Conservative politician and former Mayor of London, Boris Johnson is being tipped as a likely successor to British Prime Minister, David Cameron.

Cameron has announced that he would be resigning as the British Prime Minister after the UK voted to leave Europe.

Described as an eccentric character, the former journalist is never one to shy away from the camera or shoot from the lip. He had gone from being a figure of fun to a serious contender to replace David Cameron as leader of the UK.

For Johnson it would be the realization of a long-held ambition and a complete transformation for a man who once declared that his chances of becoming Prime Minister were “about as good as the chances of finding Elvis on Mars, or my being reincarnated as an olive.”

Johnson has been variously labeled a reckless loose cannon by his critics while biographers likened his appearance, tousled blond mop and all, to a “human laundry basket” or a “haystack on a bicycle.”

The conservative politician is also known for making gaffes in public and was forced to apologize for racist comments after referring to black people as “piccaninnies” in 2008.

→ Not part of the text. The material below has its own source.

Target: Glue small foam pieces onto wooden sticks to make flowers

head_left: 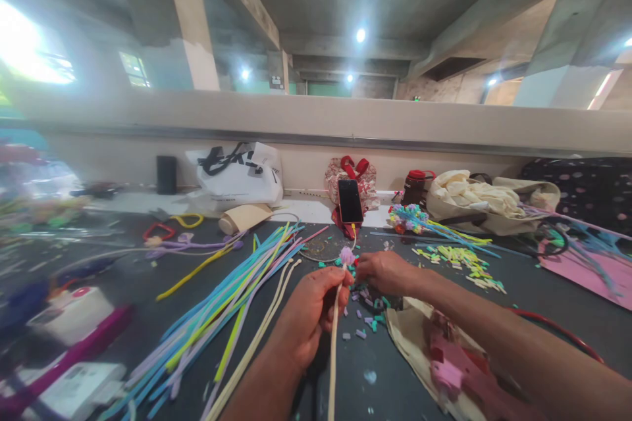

Johnson looks set to play a decisive role in the future of British politics after the Leave campaign triumphed with 51.9% of the vote to win by 1,269.501 votes, with turnout at 72%.

Though he is yet to make a comment about the possibility of becoming prime minister, bookies have made Johnson a favorite for the job.

Read also: British PM Cameron resigns over Brexit

Johnson was mayor of London from 2008 until May this year when he re-entered Westminster as a member of Parliament for Uxbridge and South Ruislip.

His biographer, Andrew Gimson, described the 52 year old as a “maverick, a man who can’t see an apple cart without wanting to overturn it.

Johnson outshone Cameron for years, first at Eton, then Oxford, and then as The Daily Telegraph’s Brussels correspondent.

According to Gimson, “Boris is not really a team player. He’s a leader, and either his party and the country will accept him as leader, or he’ll be in the wilderness.”